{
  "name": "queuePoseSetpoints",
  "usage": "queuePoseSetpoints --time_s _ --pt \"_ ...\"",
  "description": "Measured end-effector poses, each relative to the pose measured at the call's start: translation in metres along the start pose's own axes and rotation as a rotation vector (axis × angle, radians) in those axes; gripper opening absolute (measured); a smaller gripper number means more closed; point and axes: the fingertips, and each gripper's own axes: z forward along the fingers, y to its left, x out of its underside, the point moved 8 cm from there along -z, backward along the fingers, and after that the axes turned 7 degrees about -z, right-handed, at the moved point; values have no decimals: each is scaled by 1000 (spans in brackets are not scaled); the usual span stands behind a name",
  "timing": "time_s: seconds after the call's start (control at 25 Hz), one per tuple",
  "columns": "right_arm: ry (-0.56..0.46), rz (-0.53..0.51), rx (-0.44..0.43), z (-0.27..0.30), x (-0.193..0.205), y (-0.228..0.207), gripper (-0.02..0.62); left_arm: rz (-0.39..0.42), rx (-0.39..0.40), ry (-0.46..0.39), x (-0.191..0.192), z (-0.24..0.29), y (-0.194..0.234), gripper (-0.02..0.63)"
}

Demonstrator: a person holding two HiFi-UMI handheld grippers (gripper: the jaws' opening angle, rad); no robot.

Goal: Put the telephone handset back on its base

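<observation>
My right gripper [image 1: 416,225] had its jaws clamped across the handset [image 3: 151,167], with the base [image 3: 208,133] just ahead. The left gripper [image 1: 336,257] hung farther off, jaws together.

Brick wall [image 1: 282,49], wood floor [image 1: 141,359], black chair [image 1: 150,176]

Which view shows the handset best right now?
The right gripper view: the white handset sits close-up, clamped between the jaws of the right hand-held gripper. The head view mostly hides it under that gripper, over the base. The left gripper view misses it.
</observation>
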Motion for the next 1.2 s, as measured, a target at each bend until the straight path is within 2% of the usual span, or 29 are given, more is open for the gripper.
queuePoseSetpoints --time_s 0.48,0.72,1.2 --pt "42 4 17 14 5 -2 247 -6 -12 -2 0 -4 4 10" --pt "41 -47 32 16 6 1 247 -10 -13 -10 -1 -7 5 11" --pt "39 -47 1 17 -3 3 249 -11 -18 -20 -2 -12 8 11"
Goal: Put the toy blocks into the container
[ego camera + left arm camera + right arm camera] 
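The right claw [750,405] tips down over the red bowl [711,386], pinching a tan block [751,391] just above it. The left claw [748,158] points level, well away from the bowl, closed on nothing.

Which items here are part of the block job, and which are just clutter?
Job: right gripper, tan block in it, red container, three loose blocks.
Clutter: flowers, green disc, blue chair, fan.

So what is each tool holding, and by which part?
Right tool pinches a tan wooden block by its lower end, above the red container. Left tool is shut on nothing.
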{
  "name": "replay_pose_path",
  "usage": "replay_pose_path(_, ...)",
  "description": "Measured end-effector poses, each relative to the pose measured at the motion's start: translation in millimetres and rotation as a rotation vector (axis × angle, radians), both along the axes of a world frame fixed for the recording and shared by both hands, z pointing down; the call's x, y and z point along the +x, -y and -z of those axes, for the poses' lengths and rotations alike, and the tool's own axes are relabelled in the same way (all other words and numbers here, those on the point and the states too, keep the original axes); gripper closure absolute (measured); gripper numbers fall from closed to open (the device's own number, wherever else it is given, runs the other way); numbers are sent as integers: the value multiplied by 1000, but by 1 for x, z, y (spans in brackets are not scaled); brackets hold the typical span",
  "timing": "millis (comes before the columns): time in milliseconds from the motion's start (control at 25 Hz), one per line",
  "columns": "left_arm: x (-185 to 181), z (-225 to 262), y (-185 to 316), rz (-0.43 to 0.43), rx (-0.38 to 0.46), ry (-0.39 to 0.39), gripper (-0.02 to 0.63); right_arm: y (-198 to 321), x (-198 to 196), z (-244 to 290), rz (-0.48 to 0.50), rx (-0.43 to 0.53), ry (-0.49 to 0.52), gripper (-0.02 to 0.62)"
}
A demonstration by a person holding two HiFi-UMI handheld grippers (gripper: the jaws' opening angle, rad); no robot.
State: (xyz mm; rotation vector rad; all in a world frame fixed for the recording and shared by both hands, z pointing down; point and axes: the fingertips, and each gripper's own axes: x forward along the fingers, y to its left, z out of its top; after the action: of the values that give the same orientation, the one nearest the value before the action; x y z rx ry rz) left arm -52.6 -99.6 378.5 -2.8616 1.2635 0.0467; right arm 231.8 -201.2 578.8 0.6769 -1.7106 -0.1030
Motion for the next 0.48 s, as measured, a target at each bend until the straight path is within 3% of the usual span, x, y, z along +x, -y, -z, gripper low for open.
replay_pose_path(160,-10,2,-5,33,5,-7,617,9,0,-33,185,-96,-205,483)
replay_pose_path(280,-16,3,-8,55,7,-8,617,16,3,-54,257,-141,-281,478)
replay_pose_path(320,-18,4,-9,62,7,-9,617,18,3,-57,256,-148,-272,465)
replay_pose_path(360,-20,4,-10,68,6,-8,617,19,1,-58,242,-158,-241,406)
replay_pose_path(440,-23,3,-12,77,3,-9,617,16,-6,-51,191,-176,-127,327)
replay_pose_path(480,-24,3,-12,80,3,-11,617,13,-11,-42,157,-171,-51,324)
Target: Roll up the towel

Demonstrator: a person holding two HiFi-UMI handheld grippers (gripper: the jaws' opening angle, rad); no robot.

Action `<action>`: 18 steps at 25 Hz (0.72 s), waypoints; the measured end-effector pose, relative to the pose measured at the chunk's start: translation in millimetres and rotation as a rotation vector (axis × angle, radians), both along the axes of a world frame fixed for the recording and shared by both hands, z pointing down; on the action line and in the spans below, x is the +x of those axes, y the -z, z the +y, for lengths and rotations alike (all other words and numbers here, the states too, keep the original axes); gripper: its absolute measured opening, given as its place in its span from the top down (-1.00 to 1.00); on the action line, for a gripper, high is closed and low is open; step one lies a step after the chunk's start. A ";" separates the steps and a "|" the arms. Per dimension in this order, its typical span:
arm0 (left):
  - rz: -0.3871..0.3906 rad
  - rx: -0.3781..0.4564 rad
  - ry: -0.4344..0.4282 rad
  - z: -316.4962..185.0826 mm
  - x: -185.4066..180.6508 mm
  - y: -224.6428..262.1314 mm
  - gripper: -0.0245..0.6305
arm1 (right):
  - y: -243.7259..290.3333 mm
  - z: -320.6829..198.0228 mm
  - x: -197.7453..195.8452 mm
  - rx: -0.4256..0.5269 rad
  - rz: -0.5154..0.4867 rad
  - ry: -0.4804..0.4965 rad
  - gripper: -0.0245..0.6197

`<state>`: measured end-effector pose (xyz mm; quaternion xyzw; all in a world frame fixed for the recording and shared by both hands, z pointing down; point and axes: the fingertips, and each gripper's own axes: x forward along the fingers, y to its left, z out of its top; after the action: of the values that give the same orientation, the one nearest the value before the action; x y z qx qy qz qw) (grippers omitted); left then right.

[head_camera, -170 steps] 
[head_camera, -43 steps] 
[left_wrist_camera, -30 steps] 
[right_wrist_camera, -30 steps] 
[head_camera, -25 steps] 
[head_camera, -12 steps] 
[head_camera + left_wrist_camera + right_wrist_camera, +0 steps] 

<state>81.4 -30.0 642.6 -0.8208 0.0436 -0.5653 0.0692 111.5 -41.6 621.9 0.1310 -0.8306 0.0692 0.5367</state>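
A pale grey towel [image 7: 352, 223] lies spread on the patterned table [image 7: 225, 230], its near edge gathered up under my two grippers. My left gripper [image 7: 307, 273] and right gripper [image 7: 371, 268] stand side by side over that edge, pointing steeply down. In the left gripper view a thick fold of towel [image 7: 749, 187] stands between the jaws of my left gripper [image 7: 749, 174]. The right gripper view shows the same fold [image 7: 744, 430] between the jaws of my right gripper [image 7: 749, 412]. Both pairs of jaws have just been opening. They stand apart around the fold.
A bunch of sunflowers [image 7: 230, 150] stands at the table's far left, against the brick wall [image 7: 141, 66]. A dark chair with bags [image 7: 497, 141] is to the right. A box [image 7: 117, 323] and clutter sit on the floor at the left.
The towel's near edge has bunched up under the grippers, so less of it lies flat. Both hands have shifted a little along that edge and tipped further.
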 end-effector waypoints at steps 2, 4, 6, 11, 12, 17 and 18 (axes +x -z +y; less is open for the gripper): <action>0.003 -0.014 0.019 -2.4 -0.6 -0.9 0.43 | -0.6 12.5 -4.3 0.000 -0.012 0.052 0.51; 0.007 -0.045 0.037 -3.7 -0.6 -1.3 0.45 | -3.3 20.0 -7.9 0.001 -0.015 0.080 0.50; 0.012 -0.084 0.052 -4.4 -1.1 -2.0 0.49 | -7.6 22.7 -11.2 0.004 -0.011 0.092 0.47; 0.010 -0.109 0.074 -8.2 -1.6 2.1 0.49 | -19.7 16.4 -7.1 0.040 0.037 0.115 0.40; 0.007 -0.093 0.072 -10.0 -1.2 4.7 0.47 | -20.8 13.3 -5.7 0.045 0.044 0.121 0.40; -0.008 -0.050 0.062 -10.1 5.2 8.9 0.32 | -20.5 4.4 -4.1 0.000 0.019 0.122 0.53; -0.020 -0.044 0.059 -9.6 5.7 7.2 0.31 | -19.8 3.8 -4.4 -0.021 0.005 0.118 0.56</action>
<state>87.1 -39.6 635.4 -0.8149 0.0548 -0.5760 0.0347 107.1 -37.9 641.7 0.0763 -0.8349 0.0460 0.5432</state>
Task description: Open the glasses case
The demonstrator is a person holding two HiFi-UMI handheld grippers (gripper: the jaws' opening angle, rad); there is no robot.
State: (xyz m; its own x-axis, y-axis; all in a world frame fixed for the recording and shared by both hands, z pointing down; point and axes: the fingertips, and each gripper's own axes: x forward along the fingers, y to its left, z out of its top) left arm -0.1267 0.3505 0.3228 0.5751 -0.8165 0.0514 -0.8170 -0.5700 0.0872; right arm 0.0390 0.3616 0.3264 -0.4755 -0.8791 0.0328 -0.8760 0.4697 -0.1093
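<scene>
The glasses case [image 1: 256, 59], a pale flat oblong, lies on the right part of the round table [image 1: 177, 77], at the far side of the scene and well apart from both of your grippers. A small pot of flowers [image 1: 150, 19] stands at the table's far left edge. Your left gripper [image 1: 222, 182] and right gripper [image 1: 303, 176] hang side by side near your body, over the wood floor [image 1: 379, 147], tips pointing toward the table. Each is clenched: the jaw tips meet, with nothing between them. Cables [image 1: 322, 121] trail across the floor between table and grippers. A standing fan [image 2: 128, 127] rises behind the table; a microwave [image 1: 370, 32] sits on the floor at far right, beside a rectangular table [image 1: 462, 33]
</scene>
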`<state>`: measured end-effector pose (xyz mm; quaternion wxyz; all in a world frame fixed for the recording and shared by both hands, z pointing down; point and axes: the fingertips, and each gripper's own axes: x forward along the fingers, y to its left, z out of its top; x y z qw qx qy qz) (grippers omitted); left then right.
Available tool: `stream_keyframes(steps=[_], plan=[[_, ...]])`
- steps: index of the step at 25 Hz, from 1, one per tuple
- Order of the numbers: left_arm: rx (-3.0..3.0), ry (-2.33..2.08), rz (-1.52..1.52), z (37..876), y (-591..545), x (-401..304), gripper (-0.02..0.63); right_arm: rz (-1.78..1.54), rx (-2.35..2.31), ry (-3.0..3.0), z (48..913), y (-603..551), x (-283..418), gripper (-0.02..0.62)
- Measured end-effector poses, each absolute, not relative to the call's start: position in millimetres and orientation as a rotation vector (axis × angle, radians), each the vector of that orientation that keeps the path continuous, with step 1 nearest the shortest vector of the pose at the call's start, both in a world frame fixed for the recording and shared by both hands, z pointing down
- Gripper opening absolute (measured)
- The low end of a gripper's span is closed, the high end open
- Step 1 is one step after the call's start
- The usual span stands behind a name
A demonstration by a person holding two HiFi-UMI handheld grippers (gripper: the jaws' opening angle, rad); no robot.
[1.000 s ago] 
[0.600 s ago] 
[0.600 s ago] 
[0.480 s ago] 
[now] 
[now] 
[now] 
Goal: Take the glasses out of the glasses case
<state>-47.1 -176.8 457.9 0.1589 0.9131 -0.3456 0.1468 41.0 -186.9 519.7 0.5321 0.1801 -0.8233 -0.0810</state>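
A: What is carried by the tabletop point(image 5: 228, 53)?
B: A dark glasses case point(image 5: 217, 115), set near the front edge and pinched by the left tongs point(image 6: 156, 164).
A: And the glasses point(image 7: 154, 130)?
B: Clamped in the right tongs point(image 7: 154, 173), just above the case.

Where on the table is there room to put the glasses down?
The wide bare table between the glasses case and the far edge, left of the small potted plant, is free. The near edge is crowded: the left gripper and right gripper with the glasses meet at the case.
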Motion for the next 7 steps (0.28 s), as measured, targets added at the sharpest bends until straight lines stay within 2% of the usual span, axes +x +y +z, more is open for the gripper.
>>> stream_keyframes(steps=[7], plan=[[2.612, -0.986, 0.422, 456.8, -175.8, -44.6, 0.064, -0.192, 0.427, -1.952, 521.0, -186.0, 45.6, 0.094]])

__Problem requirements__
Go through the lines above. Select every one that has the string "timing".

__Result for this exercise__
  "timing": "time_s: seconds after the call's start (control at 25 Hz), one per tuple",
  "timing": "millis (comes before the columns): time in milliseconds from the motion's start (control at 25 Hz), one per line",

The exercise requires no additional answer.